Introduction

In this lab, you will implement Paxos, the distributed agreement protocol. Make sure you read the paper Paxos made simple, and attend the corresponding lecture. Paxos is an extremely useful primitive in distributed systems to achieve automatic machine failover while preserving consistency quarantees. In theory, one can use Paxos to try to reach agreement on anything. In practice, the most important agreement in a system is the sequence of membership changes (i.e. view changes). Once the members of a system can agree on the unique history of view changes, agreeing on other matters (such as the primary) and ensuring consistency across view changes is straighforward. We call the part of the system that uses Paxos to reach an agreement on view changes the configuration service. The configuration service you build in this lab will be used in the next lab to build a replicated state machine that makes lock service a fault tolerant service.

Getting Started

Begin by initializing your new lab directory with your implementation from the previous lab and then updating it with some new infrastructure code in http://www.news.cs.nyu.edu/~jinyang/fa08/labs/yfs-lab5.tgz for Lab 5.

% wget -nc http://www.news.cs.nyu.edu/~jinyang/fa08/labs/yfs-lab5.tgz
% rsync -av l4/* l5
% tar xzvf yfs-lab5.tgz

This will add new files, paxos_protocol.h, paxos.{cc,h}, log.{cc,h} config_smain.cc rsm_tester.pl to your l5/ directory and overwrite the Makefile from your previous lab, so you may have to redo any changes in those files.

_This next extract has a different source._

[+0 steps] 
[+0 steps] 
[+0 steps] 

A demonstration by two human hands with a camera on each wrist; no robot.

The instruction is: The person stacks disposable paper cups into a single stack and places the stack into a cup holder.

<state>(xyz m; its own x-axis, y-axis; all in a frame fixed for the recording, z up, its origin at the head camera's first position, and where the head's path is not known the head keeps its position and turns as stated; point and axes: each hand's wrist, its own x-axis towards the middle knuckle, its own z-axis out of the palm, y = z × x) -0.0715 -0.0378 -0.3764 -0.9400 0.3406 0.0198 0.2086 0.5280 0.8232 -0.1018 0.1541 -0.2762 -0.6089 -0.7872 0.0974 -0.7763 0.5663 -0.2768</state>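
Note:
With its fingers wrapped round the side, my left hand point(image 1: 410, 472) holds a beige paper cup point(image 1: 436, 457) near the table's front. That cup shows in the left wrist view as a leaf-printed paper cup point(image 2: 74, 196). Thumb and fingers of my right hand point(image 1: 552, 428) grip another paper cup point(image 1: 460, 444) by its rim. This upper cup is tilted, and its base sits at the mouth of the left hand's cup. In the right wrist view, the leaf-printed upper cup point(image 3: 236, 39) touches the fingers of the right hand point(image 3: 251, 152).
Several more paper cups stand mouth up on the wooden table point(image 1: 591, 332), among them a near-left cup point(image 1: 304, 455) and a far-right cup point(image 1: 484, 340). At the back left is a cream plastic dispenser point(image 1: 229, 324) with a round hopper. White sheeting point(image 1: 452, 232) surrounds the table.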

In files paxos.{cc,h}, you will find a sketch implementation of the paxos class that will use the Paxos protocol to agree on view changes. The file paxos_protocol.h defines the suggested RPC protocol between instances of Paxos running on different replicas, including structures for arguments and return types, and marshall code for those structures.

The files log.{cc,h} provide a full implementation of a log class, which should be used by your paxos class to log important Paxos events to disk. Then, if the node fails and later re-joins, it has some memory about past views of the system. Please do not make any changes to this class, as we will use our own original versions of these files during testing.

config_smain.cc is a wrapper class used to start a configuration server (the paxos class). The lab tester rsm_tester.pl will automatically start several configuration servers, kill and restart some of them and check that you have implemented the view change protocols correctly.

Understanding how Paxos is used for view changes

The paxos class performs view changes among the set of configuration servers using the Paxos protocol. The first view of the system is specified manually when each configuration server is started (as shown in the arguments of the paxos constructor). Subsequence view changes rely on Paxos to agree on a unique next view to displace the current view.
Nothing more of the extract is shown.